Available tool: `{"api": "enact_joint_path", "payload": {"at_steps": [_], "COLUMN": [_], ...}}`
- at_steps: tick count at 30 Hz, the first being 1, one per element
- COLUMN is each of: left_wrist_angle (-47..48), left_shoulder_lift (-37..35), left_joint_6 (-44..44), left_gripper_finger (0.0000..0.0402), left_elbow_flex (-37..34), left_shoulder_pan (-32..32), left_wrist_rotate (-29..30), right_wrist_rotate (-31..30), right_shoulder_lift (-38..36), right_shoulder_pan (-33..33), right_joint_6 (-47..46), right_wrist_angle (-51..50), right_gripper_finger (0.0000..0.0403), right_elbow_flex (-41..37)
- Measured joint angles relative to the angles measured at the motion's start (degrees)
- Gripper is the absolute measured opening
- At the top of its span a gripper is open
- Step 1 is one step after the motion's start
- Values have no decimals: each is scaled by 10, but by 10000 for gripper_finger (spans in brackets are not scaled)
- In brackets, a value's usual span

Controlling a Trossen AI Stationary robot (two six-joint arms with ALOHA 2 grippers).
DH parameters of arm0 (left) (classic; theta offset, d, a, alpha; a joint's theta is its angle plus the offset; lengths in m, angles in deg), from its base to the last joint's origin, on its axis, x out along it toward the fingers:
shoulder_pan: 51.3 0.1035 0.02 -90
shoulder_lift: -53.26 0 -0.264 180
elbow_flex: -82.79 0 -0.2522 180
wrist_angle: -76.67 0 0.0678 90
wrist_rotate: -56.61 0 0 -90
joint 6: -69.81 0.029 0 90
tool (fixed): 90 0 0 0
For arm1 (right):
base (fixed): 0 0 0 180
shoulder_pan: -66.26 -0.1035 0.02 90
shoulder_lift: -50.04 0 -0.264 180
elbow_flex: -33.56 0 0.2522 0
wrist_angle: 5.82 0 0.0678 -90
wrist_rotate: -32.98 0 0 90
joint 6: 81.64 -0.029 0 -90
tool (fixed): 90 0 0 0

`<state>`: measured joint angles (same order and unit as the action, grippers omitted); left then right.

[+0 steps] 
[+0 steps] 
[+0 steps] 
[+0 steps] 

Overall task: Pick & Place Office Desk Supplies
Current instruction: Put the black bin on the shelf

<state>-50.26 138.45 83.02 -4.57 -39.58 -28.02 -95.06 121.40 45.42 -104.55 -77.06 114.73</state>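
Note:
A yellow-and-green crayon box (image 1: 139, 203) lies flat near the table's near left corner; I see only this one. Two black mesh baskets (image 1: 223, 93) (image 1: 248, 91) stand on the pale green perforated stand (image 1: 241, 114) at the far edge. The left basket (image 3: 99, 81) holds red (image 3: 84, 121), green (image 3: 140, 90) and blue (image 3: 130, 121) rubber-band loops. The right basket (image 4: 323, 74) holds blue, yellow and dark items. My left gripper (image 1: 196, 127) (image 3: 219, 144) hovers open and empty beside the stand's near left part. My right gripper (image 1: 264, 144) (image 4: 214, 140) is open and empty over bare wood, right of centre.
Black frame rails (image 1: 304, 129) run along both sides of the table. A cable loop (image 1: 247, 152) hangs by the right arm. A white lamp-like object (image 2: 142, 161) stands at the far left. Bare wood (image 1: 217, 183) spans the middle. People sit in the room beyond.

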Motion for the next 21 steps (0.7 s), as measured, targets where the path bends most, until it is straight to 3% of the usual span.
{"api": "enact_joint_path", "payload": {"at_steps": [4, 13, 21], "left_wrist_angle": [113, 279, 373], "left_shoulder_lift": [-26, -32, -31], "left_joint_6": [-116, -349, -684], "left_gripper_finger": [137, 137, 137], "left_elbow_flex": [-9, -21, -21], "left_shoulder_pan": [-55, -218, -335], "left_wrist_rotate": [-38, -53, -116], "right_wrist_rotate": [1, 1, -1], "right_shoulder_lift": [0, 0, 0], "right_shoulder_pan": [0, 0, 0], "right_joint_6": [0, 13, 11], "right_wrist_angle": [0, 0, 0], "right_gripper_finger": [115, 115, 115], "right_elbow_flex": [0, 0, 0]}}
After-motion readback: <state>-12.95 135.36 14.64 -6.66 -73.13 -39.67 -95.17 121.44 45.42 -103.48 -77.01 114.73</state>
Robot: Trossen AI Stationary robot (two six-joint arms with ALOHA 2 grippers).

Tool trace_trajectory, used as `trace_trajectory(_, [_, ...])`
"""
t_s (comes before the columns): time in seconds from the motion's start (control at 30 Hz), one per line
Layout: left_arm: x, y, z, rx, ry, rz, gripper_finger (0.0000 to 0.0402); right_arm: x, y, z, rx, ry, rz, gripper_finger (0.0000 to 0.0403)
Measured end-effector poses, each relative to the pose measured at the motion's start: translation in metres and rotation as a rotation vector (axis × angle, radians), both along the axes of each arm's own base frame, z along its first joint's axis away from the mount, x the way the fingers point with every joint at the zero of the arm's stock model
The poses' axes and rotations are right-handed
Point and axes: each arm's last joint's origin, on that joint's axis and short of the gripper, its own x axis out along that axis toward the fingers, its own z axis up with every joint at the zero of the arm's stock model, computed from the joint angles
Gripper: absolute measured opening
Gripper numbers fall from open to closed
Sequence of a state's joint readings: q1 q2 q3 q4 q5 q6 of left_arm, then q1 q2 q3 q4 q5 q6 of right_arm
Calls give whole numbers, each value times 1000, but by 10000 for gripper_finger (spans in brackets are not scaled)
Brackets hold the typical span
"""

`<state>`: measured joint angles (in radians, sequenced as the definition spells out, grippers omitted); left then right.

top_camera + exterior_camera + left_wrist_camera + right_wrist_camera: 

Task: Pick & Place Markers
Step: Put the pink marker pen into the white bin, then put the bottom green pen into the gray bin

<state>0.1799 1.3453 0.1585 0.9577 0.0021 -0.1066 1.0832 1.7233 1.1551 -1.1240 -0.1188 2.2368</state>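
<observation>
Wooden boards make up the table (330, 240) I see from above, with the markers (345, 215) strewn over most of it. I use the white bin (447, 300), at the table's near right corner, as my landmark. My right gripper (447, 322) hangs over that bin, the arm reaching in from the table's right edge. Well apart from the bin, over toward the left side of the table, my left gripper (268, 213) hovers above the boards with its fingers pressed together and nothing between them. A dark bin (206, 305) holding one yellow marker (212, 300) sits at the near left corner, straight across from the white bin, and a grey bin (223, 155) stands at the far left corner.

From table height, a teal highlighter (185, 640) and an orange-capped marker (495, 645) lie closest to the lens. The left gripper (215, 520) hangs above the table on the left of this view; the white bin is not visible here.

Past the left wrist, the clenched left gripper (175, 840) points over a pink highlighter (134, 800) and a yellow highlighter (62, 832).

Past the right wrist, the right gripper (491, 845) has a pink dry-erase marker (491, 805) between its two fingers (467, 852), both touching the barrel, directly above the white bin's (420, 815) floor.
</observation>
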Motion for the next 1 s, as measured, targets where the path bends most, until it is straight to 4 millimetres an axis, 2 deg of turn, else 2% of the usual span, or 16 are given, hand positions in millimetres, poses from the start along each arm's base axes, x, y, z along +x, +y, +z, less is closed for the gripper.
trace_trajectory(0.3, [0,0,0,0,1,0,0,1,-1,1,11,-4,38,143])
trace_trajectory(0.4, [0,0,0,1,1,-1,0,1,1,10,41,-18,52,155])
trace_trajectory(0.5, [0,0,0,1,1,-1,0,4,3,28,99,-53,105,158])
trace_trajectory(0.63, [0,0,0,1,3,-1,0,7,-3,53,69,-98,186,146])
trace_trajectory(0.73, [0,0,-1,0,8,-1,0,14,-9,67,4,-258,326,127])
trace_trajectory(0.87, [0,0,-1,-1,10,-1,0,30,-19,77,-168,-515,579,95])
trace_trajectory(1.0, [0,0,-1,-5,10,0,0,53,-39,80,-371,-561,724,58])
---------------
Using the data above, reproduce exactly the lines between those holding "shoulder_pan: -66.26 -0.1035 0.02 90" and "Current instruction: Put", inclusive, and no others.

shoulder_pan: -66.26 -0.1035 0.02 90
shoulder_lift: -50.04 0 -0.264 180
elbow_flex: -33.56 0 0.2522 0
wrist_angle: 5.82 0 0.0678 -90
wrist_rotate: -32.98 0 0 90
joint 6: 81.64 -0.029 0 -90
tool (fixed): 90 0 0 0

`<state>`: measured joint angles (same order and unit as the action, grippers omitted); left then right.

[+0 steps] 
[+0 steps] 
[+0 steps] 
[+0 steps] 

Overall task: Pick & Place Office Desk Supplies
Current instruction: Put the black bin on the shelf

No other output was requested.